Bernard ``Bunny'' Berigan (1908-1942) was only 33 when he died an alcoholic's death in New York City, far from his rural hometown of Fox Lake, Wis. Berigan, who played with Benny Goodman and Tommy Dorsey before forming his own band in 1937, wasn't as widely recognized as other bandleaders of his era, but his fans were intensely loyal. His own fidelity, however, comes into question: when Berigan's wife heard that the trumpeter was having an affair with singer Lee Wiley, she confronted him, saying, ``It's her or me''--Bunny choose Lee. Dupuis, a former Detroit school principal, brings together the major successes and myriad scrapes of Berigan's brilliant yet tormented career. Interviews with friends and acquaintances from Fox Lake as well as from the music industry give this enjoyable if occasionally sluggish volume a friendly, admiring tone. Photos not seen by PW. (Mar.) (c) Copyright PWxyz, LLC. All rights reserved

(c) Copyright PWxyz, LLC. All rights reserved
Review by Library Journal Review

Dupuis offers the first full-length biography of swing-era jazz trumpeter Bunny Berigan (1908-42). By interviewing dozens of Berigan's relatives, friends, and musical associates, he pieces together the trumpeter's life: the early years in Wisconsin; his extensive work on the CBS radio network; stints with such notables as Benny Goodman, Tommy Dorsey, Paul Whiteman, Billie Holiday, and Bing Crosby; and the formation of the Berigan band in 1937, which hit the charts with ``I Can't Get Started.'' The author ends with the trumpeter's premature death from alcohol poisoning. Throughout the account, Dupuis places Berigan's life in a social and historical context. This lively, well-written, exhaustively researched book is highly recommended for anyone interested in jazz.-- David Szatmary, Univ. of Washington, Seattle (c) Copyright 2010. Library Journals LLC, a wholly owned subsidiary of Media Source, Inc. No redistribution permitted.
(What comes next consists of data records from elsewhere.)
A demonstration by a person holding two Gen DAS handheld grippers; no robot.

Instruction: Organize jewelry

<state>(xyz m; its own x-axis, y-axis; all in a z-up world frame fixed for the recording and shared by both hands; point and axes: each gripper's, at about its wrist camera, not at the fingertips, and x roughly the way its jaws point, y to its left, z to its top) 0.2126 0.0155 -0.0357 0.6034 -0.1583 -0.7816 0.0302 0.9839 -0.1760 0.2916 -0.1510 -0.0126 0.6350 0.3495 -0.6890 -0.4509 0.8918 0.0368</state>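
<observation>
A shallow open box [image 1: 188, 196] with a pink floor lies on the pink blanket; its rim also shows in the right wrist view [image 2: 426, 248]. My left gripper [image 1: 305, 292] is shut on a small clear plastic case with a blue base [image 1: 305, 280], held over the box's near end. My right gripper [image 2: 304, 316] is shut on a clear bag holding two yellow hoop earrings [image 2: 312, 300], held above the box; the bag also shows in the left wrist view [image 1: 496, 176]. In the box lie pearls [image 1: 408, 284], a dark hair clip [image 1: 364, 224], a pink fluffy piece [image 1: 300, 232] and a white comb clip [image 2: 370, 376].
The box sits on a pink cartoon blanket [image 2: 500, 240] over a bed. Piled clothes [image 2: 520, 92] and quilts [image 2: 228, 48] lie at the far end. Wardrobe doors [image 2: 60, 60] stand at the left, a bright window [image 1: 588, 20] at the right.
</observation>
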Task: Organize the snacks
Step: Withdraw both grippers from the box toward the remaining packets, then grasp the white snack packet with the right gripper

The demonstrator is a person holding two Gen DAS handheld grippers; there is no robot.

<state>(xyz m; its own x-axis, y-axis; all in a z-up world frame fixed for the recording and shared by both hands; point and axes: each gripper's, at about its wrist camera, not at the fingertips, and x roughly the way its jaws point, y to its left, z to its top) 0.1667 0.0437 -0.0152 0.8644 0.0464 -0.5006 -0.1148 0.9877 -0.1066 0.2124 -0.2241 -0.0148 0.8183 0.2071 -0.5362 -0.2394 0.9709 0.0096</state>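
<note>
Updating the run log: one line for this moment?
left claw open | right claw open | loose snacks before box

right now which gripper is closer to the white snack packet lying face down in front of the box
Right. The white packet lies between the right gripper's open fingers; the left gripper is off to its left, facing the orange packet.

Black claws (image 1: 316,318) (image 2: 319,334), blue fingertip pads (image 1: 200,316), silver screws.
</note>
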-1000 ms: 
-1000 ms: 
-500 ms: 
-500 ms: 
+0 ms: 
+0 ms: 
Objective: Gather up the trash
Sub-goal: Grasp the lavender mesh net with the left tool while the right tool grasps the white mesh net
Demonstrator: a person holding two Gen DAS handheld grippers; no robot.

(c) Copyright Library Journals LLC, a wholly owned subsidiary of Media Source, Inc. No redistribution permitted.
Review by Kirkus Book Review

A jazz trumpeter's dream, the long-awaited (for 50 years) biography of the greatest white trumpet-player of the century. What Michigan-based jazz scholar Dupuis lacks in stylishness is more than made up for by his relentless search for the wellsprings of the Berigan horn's Irish gaiety, growls, and tone. How did Bunny Berigan (1908-42) come up with such a swinging, colossal, fat, velvety sound? Others have had a piercing or big ringing brilliance, but Berigan's tone luxuriated with cream far into the topmost register and deep into the laziest barrel notes- -and he often played that way for 70 hours a week. Dupuis says that Berigan favored his lower lip, resting the horn lightly on it, with vibrato from the jaw and diaphragm, not from pressure or from shaking the horn. The story of Berigan's life is pretty much the legend: young man with horn, beloved by all and gifted by the angels, felled by booze at 33. Some Berigan buddies deny his liquor problem. But Berigan himself, when asked how he could play so well while smashed, replied, ``I practice drunk.'' Dupuis makes a richly documented case for Berigan's genetic inheritance of alcoholism, and he movingly shows the hornplayer's supportless, pre-A.A. battle against it. During Berigan's final months, a fellow bandsman heard the cirrhotic hornman sob, ``I'm too young to die!'' Things we didn't know include his adulterous affair with snake-eyed singer and bandleader-groupie Lee Wiley. During Berigan's last days, we watch the musician hallucinate, with his horn beating off figures in a delirium. A book that belongs in every hornplayer's case, along with a picture of Louis Armstrong. (Sixteen pages of b&w photographs--not seen.)